● Activity
Everything in the data that follows should be given again verbatim, except the images.

● Information provided
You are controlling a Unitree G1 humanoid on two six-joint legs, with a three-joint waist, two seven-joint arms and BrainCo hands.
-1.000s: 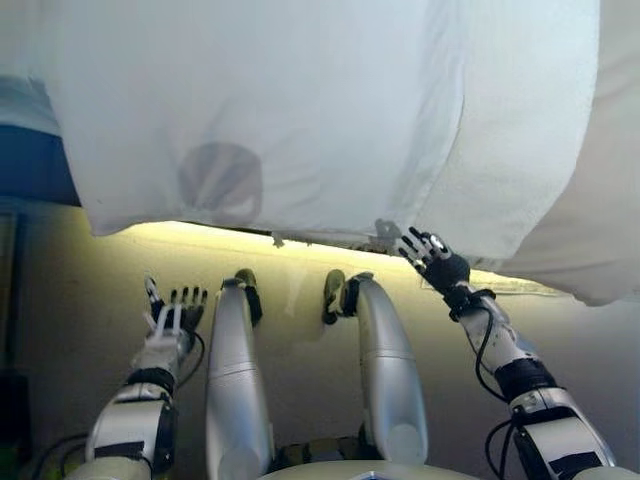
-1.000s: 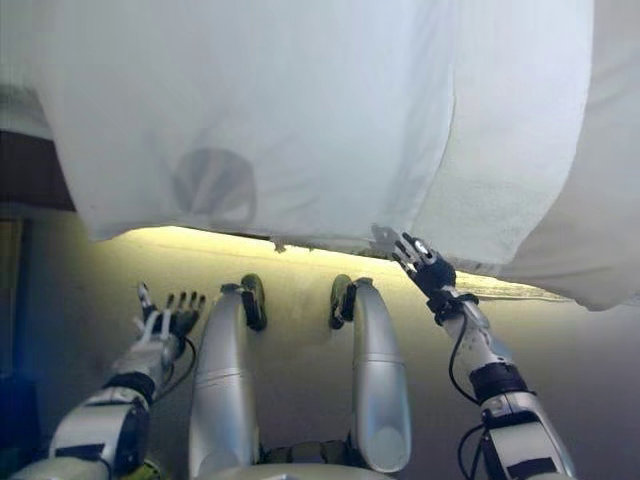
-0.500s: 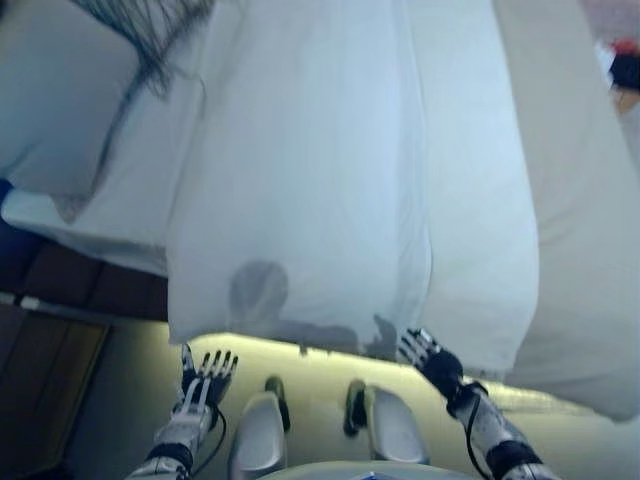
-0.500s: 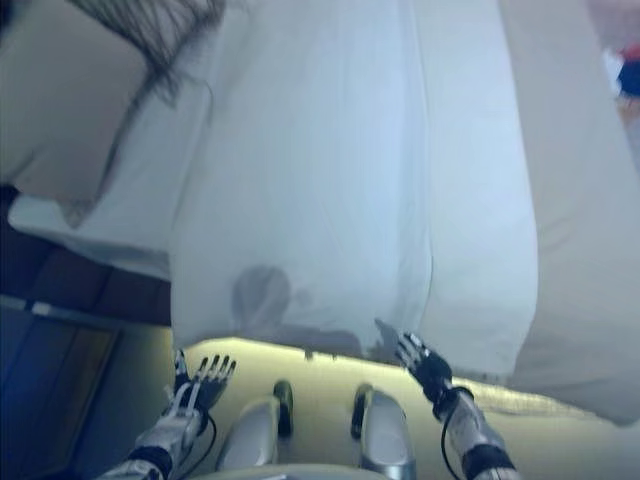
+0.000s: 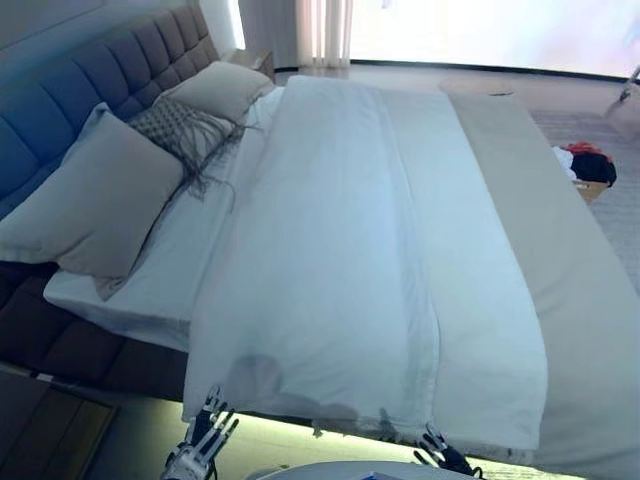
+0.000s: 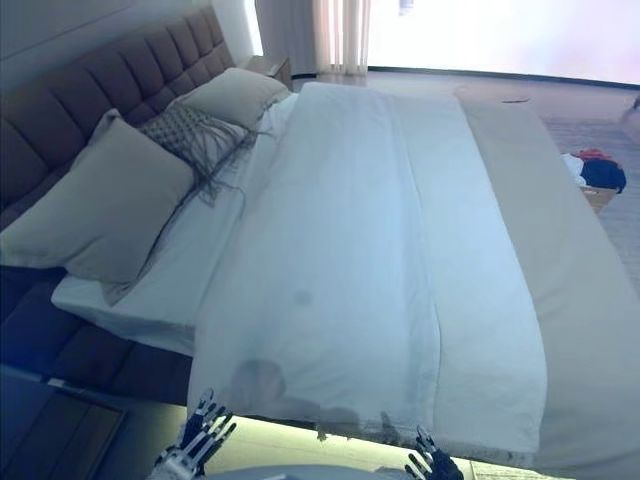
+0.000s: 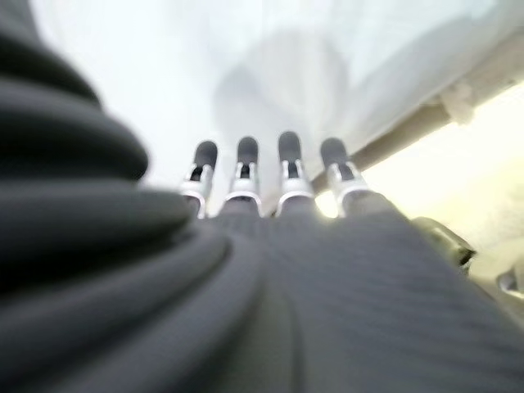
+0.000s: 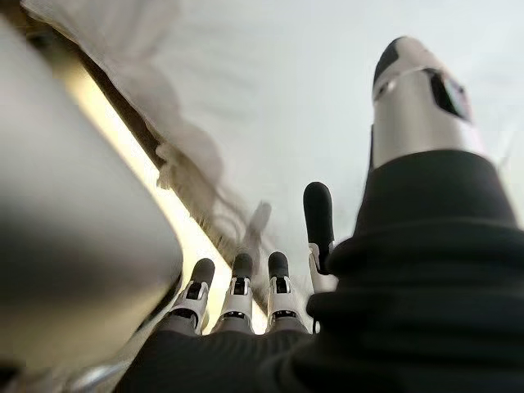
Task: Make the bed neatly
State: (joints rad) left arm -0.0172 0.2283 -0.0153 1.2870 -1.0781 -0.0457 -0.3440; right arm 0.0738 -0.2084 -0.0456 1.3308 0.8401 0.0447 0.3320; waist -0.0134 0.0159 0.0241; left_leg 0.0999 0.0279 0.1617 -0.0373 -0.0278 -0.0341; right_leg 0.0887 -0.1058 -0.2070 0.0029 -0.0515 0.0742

● Answer box
You are controlling a Unitree G1 humanoid on two six-joint legs, with a three-joint waist, two seven-joint arms and BrainCo hands.
-1.000s: 
-1.000s: 
-0.500s: 
-0.500s: 
+0.000s: 
+0.000s: 
+0.000s: 
+0.000s: 
Task: Make the bed neatly
State: (joints rad) left arm -0.0172 0.2283 -0.0153 1.2870 -1.0781 -0.0457 -0.3440; right arm 0.0738 -0.2084 -0.0456 1.3308 0.8401 0.0447 0.3320; waist -0.0134 0.0159 0.0241; left_leg 0.0999 0.0279 0.1617 -0.0373 -0.0278 -0.0341; right_leg 0.0887 -0.1058 -0.2070 0.0029 -0.0515 0.0742

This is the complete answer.